| Exercise objective |
Take every line from the listing below that includes "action" and copy it.

| Data to process |
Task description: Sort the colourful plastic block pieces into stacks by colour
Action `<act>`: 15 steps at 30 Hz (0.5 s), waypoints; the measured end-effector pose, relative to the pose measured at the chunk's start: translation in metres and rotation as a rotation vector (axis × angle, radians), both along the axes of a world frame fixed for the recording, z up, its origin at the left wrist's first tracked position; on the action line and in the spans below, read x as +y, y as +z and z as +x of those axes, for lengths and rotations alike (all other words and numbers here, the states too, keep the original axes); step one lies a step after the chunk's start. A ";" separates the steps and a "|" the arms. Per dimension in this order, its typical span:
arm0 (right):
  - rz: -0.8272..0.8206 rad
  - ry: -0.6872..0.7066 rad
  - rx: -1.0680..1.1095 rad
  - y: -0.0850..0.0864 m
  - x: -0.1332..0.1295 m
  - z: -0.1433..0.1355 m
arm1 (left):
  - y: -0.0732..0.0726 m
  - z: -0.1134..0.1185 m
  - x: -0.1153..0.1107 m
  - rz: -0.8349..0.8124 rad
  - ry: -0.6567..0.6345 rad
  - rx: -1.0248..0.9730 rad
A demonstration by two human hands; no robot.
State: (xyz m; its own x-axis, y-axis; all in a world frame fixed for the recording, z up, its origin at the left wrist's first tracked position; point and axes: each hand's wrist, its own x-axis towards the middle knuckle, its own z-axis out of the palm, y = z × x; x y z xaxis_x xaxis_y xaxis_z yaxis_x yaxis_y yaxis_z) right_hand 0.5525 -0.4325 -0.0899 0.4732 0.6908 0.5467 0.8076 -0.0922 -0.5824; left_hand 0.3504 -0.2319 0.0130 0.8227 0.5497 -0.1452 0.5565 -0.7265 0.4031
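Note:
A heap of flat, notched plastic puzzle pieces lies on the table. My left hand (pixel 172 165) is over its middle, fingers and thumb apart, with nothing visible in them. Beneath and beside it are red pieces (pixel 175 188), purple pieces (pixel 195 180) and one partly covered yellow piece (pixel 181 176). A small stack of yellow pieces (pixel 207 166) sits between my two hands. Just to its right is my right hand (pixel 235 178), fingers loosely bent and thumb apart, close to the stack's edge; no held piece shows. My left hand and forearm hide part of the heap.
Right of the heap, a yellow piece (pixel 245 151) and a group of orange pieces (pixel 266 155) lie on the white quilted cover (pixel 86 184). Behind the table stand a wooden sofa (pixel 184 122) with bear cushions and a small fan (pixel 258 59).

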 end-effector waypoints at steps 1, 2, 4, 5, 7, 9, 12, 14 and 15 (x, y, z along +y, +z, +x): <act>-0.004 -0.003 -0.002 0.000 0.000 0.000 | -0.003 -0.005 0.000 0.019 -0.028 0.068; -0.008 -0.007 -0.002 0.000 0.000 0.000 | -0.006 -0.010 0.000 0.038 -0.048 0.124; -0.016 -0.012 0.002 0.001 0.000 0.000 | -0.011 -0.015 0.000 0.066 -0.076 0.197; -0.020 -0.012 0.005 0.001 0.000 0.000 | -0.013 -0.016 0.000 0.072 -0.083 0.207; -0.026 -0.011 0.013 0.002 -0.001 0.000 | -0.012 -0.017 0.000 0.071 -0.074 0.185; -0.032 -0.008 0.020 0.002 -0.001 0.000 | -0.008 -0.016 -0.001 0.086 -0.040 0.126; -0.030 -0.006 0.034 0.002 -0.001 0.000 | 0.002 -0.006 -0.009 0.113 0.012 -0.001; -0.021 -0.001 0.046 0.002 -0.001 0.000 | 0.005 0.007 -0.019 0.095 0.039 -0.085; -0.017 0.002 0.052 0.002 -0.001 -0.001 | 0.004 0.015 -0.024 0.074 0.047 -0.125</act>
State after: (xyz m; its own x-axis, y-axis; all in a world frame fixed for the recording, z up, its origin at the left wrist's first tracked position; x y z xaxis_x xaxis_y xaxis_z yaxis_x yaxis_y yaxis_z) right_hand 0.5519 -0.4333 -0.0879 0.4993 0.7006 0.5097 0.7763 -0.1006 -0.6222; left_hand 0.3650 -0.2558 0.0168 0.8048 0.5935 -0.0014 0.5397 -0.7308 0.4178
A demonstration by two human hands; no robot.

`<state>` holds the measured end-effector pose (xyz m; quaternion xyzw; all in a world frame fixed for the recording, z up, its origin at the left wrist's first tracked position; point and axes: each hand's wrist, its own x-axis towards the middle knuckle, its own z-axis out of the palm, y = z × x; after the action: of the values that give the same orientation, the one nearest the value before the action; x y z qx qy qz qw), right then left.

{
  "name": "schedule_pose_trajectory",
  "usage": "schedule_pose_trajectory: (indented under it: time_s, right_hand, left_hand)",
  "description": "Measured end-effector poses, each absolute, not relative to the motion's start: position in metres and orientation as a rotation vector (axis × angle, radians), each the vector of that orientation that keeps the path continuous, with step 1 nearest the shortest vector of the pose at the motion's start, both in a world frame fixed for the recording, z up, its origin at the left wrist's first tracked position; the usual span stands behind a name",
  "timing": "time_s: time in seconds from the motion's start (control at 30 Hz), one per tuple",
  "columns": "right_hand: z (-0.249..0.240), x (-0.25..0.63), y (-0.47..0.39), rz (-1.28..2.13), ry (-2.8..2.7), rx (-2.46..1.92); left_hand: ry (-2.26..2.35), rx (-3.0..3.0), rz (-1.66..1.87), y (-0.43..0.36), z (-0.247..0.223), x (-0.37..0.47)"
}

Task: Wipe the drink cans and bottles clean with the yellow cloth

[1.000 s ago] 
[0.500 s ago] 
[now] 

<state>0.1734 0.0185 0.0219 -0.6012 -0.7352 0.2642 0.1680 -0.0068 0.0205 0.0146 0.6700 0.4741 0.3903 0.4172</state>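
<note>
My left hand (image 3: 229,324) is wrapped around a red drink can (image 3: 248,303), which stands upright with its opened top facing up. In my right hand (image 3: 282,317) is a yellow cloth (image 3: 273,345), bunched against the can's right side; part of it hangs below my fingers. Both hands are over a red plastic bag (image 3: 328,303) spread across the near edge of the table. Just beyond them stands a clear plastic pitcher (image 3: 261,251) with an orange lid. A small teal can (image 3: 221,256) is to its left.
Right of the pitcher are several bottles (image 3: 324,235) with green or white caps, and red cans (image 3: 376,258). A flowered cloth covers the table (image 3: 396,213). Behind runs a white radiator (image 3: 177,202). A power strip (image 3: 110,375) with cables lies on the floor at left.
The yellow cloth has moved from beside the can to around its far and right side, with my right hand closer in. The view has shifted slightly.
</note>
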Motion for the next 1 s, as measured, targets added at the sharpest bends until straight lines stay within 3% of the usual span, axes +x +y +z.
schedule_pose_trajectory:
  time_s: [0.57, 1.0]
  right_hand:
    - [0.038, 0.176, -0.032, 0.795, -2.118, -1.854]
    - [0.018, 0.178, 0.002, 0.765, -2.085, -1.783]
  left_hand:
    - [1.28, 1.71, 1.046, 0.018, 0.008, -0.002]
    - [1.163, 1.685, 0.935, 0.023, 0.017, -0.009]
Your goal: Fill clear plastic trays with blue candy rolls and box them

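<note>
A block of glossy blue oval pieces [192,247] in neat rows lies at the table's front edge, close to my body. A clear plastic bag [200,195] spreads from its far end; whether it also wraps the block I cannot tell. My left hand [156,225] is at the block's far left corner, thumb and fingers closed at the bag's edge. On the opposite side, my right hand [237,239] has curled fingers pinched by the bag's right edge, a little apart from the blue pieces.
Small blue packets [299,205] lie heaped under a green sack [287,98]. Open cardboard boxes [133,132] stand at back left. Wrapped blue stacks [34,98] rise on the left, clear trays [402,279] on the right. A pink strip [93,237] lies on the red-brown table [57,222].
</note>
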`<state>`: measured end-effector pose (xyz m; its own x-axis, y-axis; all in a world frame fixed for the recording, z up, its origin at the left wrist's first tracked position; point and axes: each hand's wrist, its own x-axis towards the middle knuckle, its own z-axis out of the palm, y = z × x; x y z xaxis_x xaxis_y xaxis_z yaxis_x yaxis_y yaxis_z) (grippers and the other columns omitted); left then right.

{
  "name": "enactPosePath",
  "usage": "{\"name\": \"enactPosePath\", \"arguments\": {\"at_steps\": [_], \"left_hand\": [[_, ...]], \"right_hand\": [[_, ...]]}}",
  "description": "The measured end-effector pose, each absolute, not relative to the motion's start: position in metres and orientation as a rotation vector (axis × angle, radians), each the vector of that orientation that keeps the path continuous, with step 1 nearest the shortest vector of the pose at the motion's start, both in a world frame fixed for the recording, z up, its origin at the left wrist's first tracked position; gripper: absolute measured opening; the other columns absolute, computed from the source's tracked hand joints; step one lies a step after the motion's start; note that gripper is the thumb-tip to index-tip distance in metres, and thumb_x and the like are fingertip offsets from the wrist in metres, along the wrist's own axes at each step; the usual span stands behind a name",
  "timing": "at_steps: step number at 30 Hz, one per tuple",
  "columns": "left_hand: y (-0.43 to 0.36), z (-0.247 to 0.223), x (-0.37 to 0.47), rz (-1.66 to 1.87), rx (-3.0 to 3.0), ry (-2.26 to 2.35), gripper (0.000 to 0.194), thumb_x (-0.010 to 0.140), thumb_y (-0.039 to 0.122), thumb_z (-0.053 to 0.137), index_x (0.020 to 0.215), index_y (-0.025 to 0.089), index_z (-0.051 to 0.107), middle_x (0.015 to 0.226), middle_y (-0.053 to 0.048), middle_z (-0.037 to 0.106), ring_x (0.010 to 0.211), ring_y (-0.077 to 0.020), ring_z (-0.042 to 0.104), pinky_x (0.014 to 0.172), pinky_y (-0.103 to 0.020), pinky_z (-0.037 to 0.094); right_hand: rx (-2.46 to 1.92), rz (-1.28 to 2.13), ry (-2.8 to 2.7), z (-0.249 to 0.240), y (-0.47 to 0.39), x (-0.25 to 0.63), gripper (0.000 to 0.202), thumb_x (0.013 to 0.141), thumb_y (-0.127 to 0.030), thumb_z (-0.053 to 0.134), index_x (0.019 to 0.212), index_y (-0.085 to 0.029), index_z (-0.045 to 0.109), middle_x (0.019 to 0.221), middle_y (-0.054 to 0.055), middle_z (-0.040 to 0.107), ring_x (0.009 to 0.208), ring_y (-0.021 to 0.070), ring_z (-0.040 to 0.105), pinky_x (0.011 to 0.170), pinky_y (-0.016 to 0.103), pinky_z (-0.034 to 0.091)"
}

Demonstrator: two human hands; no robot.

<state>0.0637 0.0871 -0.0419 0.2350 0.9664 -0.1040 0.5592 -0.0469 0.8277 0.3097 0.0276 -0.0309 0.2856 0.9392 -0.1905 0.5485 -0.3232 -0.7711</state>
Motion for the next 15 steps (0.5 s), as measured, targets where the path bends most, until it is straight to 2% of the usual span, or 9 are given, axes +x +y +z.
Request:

| Your response |
Action `<act>`: 15 steps at 30 Hz (0.5 s), waypoints; the measured end-effector pose, relative to the pose measured at the chunk's start: translation in metres and rotation as a rotation vector (axis × angle, radians), both along the axes of a world frame fixed for the recording, z up, its origin at the left wrist's first tracked position; on the action line and in the spans below, read x as +y, y as +z and z as +x of those axes, for lengths and rotations alike (all other words and numbers here, the states too, keep the original axes); step one lies a step after the chunk's start. A ";" separates the steps and a "|" the arms. Per dimension in this order, its typical span:
`<state>` holds the measured end-effector pose (xyz m; quaternion xyzw; all in a world frame fixed for the recording, z up, its origin at the left wrist's first tracked position; point and axes: each hand's wrist, its own x-axis towards the middle knuckle, its own z-axis out of the palm, y = z × x; after the action: of the values that give the same orientation, the one nearest the value before the action; x y z qx qy qz qw), right then left.

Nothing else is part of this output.